Both sides have reason to be satisfied with the mobilization of Dec. 5. The unions are pleased that the strike received broad support. The number of demonstrators was large, though not unprecedented by French standards. The government is pleased that order was maintained, in no small part thanks to careful planning by the unions, which were able to maintain discipline within their ranks. Whether this will continue as the strike unfolds remains to be seen.
What is clearer than ever, however, is that the two sides are speaking different languages. The government, taking its lead from the investment banker-in-chief, has examined the spreadsheets and determined that the deficit of France’s 42 separate pension funds is likely to rise to more than 1% of GDP by 2025. In their view, this is unacceptable, and the only way to deal with it is, first, to “rationalize” the system by combining the 42 separate caisses into one–they call this the phase of “social reform”–and then to phase in, more or less gradually, rules changes to slow the outflow of cash–“budgetary reform,” which is precisely what the strikers fear is the real purpose of the entire exercise, which in a sense it is.
The strikers, on the other hand, see what one of them called “the world’s best social model” and a government out to “destroy” it. This model is what the French like to call un acquis–the word speaks volumes. Pensions, on this view, are the spoils of war, the booty won after years of bloody struggle in the trenches. This is not a false image, though to the managers with their eyes fixed on the bottom line of the budget spreadsheet, it is at best a romanticized one that ignores the alleged necessity to keep the system solvent (while, conversely, the managers might be accused of ignoring other options in their zeal to make things simpler for themselves while eliminating potential political roadblocks along the way).
The result is an impasse in which for the moment dialogue seems impossible. The demonstrators have the wind in their sails, the government finds itself on the back foot, and as yet the inconveniences of transport paralysis have not exhausted the patience of the broader public.
On top of this there is a widespread desire to vent displeasure with the president. Having successfully finessed the Gilets Jaunes uprising, he has regained some of the pride that so many of his countrymen find so irritating. While they applauded his iron handshake in his first confrontation with Trump, they viewed his second encounter with the American strongman–“Let’s be serious,” he told Trump to his face at the NATO gathering–as a false façade intended to disguise his weakness at home, where he survives only because of the unique powers of the presidency under the constitution and the fact that the only political alternative is the unacceptable Marine Le Pen.
So while Trump may have been the laughingstock of the coterie of “world leaders” consisting of Macron, Justin Trudeau, Boris Johnson, and … Princess Anne, the laughingstock in France is Macron, who takes himself for de Gaulle while in the eyes of many of his countrymen he is closer to Giscard d’Estaing–a president elected by a fortuitous combination of circumstances and maintained on sufferance for fear of the alternative.
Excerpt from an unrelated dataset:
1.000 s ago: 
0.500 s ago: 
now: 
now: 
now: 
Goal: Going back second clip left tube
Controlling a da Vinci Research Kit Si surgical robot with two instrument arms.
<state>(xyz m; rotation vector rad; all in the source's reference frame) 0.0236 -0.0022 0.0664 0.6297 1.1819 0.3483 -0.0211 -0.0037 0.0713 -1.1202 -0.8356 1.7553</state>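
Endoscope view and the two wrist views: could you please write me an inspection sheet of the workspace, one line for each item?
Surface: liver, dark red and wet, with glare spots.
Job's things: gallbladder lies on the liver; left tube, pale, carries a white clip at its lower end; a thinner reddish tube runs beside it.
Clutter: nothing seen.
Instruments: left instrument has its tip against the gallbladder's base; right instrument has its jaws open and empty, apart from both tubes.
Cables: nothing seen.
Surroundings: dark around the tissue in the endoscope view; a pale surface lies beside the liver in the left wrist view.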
For now, however, Macron’s luck has held, and the status quo remains: a total impasse at the level of dialogue that nevertheless leaves room for the government to temporize and maneuver at the level of policy. So the pension reform will be “adjusted” and “ameliorated” in the weeks ahead, while the strikes continue, tempers fray, and the parties rearrange themselves in a desperate search for the right combination to beat Macron without handing the country to Le Pen.